The idea of in-situ resource utilization is not new, but relatively little work has been done on it. The majority of work that has been done is ISPP by Robert Zubrin's company. We need a minimill, a flexible manufacturing facility that can be configured for short production runs. NASA and the US military have been working on rapid prototyping techniques to produce just a single component. Their solution is laser solidification of liquid polymer to produce plastic parts, and laser melting of metal powder to produce solid metal parts. Both produce complex 3D shapes, but the first is plastic and the second is a porous metal. A minimill uses small numerically controlled milling machines to literally mill solid parts. A minimill is applicable to short production runs rather than one-off parts. Considering the cost of transport from Earth, it should be applicable to Mars.
Offline
Hi,
yes, I forgot the vector so the speed should be a bit bigger for 1G.
Thank you shaun to have see that.
Bill, don't care about coriolis effect, someone made experiments and found that at the speed I calculated, there is no bad effect on common people.

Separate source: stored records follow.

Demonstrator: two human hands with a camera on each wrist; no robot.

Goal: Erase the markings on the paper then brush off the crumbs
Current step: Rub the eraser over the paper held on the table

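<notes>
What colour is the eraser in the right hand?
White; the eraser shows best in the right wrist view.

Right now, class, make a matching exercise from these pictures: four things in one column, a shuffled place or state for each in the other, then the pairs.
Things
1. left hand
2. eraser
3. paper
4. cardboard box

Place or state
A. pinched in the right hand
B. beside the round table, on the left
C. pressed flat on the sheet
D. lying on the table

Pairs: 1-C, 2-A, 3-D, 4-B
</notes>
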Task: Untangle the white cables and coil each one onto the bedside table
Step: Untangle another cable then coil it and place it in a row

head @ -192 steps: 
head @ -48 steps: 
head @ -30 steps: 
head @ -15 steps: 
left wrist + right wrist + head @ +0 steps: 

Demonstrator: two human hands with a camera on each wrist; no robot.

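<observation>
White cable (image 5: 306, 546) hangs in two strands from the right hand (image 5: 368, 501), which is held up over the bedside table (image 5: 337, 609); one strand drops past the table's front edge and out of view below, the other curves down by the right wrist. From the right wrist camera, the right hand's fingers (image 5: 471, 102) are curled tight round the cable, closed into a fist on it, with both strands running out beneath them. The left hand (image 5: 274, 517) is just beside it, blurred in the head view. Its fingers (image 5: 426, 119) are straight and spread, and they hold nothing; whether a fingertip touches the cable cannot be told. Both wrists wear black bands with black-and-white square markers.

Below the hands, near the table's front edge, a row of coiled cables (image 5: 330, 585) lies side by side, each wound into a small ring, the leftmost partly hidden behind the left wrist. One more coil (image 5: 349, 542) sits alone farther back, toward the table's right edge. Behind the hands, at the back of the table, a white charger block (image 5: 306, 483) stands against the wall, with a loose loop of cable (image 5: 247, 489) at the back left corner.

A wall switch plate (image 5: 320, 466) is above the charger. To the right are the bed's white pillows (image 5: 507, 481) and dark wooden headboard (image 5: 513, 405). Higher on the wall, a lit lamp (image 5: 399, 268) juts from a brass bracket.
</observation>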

In fact, for most of people, even if they turn 3 times faster, they will not feel anything.
It is true that radiation shielding is the biggest problem in this project but if you do this in a tunnel.
CC
Offline
Bill, don't care about coriolis effect, someone made experiments and found that at the speed I calculated, there is no bad effect on common people. In fact, for most of people, even if they turn 3 times faster, they will not feel anything.
This may be a new "darwinian" gate or bottleneck.
Genes that allow people to remain unaffected by Coriolis at these speeds will have lots more children and their children will settle space. The others will be too pre-occupied with upset stomachs to think about sex and their gene line will die out.